Exercise description ▸
From the entries, return every line where the string "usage" shows up.

_ _ _ _ _ _ _

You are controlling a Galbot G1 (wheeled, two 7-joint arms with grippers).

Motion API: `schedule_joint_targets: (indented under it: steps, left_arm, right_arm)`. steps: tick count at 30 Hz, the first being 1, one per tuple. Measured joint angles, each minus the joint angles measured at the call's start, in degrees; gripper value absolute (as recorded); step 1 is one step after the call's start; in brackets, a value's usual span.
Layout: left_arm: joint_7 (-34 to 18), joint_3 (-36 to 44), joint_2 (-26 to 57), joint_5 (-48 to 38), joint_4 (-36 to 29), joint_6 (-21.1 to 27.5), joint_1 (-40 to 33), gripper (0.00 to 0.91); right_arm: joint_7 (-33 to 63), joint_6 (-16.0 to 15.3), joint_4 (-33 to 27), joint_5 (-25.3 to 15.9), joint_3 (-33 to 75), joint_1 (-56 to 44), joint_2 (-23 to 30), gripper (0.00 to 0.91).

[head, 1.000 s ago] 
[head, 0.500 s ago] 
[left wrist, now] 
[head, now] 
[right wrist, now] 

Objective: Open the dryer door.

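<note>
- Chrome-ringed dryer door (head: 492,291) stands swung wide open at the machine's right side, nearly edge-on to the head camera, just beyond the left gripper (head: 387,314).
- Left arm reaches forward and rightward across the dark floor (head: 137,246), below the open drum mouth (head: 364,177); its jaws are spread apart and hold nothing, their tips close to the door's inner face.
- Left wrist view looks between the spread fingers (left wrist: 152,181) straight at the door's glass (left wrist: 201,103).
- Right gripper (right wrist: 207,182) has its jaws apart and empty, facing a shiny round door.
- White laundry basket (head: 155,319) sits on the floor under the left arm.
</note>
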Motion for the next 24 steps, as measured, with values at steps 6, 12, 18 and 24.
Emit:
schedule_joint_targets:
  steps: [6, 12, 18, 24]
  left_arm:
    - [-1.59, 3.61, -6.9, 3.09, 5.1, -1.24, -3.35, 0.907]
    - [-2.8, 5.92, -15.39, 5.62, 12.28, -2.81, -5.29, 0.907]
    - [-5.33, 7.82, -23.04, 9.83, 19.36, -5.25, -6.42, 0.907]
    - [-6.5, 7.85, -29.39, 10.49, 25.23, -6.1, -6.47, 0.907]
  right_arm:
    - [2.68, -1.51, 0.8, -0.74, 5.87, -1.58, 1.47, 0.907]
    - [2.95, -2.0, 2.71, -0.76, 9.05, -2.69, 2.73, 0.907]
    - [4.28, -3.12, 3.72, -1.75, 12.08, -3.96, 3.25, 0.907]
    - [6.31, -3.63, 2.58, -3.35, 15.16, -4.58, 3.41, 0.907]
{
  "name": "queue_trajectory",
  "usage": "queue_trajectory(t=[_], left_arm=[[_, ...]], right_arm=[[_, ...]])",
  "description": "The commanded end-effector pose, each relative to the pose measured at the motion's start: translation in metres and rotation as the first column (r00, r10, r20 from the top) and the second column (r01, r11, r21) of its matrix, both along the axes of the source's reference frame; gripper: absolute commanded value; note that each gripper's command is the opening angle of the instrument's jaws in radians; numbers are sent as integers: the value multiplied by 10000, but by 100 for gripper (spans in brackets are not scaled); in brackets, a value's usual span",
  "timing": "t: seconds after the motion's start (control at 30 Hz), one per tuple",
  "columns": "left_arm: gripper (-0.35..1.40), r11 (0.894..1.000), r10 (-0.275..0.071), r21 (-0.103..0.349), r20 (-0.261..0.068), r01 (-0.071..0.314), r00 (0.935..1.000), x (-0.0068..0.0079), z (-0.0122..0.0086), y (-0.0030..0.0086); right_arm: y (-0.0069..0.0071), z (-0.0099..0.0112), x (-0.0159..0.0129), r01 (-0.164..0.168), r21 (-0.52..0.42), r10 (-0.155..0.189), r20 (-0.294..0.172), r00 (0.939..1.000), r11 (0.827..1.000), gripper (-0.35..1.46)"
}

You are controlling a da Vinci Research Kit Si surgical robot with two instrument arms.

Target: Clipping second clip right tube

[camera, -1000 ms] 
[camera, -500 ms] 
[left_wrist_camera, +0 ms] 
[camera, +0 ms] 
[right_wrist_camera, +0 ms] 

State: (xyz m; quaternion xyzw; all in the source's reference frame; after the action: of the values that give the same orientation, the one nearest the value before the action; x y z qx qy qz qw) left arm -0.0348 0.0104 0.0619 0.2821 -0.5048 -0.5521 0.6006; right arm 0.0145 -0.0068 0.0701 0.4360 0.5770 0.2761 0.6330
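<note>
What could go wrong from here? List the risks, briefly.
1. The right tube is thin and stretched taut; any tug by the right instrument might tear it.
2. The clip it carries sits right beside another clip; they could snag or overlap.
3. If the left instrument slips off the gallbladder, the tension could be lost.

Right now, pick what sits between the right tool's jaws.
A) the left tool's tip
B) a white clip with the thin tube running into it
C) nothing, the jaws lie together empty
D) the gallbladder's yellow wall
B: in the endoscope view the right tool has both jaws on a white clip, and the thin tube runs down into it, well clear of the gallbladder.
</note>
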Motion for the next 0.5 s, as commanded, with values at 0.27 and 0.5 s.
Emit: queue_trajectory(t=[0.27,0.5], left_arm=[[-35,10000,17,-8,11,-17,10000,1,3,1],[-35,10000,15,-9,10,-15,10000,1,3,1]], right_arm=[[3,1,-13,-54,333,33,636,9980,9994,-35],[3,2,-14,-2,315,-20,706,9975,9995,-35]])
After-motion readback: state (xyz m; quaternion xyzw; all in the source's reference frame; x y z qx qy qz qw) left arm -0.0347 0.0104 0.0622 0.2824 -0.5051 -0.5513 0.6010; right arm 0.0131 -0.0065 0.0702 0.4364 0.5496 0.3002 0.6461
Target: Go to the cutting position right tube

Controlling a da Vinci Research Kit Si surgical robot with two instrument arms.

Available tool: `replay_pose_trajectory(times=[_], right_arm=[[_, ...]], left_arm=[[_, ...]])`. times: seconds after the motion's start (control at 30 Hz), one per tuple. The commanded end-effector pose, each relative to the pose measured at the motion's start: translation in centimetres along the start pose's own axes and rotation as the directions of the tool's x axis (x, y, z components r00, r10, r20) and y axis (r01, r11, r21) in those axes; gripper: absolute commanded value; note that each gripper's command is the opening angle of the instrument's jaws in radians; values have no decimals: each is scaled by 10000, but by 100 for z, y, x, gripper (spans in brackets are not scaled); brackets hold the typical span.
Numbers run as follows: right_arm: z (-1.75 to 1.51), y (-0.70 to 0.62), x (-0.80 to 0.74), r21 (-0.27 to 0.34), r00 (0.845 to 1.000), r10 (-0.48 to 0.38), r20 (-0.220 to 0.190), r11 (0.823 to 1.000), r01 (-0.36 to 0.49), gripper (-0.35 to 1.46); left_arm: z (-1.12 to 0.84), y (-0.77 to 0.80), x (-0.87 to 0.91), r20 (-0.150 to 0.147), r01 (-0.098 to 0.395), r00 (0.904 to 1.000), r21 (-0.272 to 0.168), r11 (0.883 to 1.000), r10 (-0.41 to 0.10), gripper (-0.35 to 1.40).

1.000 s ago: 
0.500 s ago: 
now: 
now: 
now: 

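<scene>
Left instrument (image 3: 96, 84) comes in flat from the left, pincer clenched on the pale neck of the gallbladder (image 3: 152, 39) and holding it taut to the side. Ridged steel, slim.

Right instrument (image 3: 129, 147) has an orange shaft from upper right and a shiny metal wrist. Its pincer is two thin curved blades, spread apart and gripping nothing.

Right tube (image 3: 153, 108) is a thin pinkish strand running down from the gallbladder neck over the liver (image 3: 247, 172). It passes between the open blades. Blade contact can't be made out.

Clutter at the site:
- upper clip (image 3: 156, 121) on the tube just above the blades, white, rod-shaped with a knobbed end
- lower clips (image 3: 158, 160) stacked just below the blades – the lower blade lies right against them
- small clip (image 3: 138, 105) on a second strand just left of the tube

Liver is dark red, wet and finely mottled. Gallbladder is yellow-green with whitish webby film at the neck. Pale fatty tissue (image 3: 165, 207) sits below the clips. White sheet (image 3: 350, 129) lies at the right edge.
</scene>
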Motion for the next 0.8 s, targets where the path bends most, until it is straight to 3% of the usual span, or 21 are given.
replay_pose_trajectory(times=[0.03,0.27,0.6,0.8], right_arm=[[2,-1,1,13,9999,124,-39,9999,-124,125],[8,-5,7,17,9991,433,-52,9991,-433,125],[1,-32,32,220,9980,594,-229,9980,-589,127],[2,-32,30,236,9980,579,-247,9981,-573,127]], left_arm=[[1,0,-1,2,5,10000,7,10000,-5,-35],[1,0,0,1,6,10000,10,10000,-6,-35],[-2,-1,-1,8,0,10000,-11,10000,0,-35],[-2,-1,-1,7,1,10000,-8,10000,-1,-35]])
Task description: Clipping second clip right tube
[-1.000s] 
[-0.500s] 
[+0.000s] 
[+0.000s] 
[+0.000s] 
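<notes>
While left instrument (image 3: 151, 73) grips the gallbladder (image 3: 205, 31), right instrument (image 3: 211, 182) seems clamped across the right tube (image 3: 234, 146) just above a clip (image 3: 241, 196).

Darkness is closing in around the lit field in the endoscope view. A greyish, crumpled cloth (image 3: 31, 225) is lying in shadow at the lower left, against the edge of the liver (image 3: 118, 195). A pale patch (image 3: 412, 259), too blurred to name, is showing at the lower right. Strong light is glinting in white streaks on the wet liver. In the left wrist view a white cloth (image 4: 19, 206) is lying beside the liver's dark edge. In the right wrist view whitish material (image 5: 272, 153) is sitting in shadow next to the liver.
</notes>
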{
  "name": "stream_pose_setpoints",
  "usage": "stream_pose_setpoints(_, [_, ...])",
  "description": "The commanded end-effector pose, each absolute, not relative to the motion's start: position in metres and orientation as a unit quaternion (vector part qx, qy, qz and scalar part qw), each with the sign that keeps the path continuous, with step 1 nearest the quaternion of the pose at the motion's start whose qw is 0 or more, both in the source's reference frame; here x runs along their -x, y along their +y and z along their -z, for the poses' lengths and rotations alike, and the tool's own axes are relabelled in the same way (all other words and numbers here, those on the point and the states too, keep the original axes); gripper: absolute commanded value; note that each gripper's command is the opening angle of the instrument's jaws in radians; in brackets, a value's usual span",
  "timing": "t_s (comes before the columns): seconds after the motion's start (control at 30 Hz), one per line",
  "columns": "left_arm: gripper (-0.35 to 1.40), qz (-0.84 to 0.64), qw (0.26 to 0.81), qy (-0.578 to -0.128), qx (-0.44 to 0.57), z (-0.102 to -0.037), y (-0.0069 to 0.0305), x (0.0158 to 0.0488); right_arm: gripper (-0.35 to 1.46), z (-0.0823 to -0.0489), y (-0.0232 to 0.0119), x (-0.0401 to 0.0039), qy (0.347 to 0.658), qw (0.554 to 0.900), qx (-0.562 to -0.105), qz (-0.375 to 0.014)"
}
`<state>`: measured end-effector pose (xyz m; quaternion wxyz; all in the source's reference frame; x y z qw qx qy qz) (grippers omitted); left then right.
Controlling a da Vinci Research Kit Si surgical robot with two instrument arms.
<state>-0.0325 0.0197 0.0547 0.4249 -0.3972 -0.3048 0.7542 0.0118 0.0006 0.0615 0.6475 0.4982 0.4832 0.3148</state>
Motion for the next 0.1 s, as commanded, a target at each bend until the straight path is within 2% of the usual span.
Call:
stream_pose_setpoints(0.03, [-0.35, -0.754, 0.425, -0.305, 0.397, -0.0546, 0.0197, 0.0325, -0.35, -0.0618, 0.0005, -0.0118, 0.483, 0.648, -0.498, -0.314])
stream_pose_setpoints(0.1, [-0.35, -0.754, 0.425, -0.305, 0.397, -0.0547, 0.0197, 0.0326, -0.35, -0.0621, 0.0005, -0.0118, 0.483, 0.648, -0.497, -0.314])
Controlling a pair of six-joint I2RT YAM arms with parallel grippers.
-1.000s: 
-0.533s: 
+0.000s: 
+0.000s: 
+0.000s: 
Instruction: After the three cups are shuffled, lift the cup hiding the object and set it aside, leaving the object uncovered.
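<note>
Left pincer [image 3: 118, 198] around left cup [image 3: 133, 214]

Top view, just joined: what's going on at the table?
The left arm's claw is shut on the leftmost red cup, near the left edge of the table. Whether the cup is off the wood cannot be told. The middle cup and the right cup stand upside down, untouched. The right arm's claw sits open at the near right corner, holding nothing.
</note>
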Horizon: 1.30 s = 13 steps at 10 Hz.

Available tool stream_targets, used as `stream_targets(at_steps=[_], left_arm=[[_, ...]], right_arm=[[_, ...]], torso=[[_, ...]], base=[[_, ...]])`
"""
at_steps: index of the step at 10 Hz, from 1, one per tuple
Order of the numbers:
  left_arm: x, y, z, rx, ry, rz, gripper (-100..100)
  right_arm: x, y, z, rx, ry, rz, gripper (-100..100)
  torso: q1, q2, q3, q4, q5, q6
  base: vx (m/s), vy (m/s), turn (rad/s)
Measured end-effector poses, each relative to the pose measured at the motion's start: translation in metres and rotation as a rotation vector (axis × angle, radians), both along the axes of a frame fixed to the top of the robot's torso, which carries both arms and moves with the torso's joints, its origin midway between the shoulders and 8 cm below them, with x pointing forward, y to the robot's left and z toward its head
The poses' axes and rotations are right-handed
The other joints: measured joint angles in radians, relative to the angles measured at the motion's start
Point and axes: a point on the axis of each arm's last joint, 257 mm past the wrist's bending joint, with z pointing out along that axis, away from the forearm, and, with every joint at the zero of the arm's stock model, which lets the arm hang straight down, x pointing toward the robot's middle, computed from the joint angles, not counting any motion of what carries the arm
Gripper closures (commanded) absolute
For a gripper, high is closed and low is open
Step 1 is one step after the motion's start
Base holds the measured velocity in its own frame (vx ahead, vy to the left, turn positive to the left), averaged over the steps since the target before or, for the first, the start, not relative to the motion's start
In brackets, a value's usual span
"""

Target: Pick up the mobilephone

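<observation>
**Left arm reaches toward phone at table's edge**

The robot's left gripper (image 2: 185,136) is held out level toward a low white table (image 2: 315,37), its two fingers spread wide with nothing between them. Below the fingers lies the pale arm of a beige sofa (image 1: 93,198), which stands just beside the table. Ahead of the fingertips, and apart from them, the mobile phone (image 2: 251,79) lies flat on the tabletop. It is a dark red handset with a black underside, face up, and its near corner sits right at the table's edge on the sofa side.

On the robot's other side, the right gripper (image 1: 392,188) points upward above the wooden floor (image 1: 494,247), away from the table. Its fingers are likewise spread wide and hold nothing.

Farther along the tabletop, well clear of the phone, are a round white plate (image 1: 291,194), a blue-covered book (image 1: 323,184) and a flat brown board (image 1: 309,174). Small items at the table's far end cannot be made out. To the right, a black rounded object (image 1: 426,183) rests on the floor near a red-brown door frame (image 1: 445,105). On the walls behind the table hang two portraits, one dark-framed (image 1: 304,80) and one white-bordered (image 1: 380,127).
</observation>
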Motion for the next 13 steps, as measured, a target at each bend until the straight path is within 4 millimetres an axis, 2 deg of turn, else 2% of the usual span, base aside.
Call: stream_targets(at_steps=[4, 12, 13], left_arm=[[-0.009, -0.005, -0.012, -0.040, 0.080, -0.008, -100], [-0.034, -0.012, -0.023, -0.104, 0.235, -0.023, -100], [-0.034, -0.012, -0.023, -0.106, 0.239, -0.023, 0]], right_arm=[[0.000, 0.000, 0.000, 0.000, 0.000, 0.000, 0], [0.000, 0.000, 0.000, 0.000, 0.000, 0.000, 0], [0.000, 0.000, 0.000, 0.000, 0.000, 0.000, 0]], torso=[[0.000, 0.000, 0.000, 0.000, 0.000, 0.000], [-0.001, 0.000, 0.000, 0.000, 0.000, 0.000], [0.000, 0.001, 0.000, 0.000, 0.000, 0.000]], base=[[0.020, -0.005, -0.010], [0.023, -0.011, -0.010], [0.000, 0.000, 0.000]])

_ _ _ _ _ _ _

Task answer ▸
  "usage": "queue_trajectory(t=[_], left_arm=[[_, ...]], right_arm=[[_, ...]])",
  "usage": "stream_pose_setpoints(_, [_, ...])",

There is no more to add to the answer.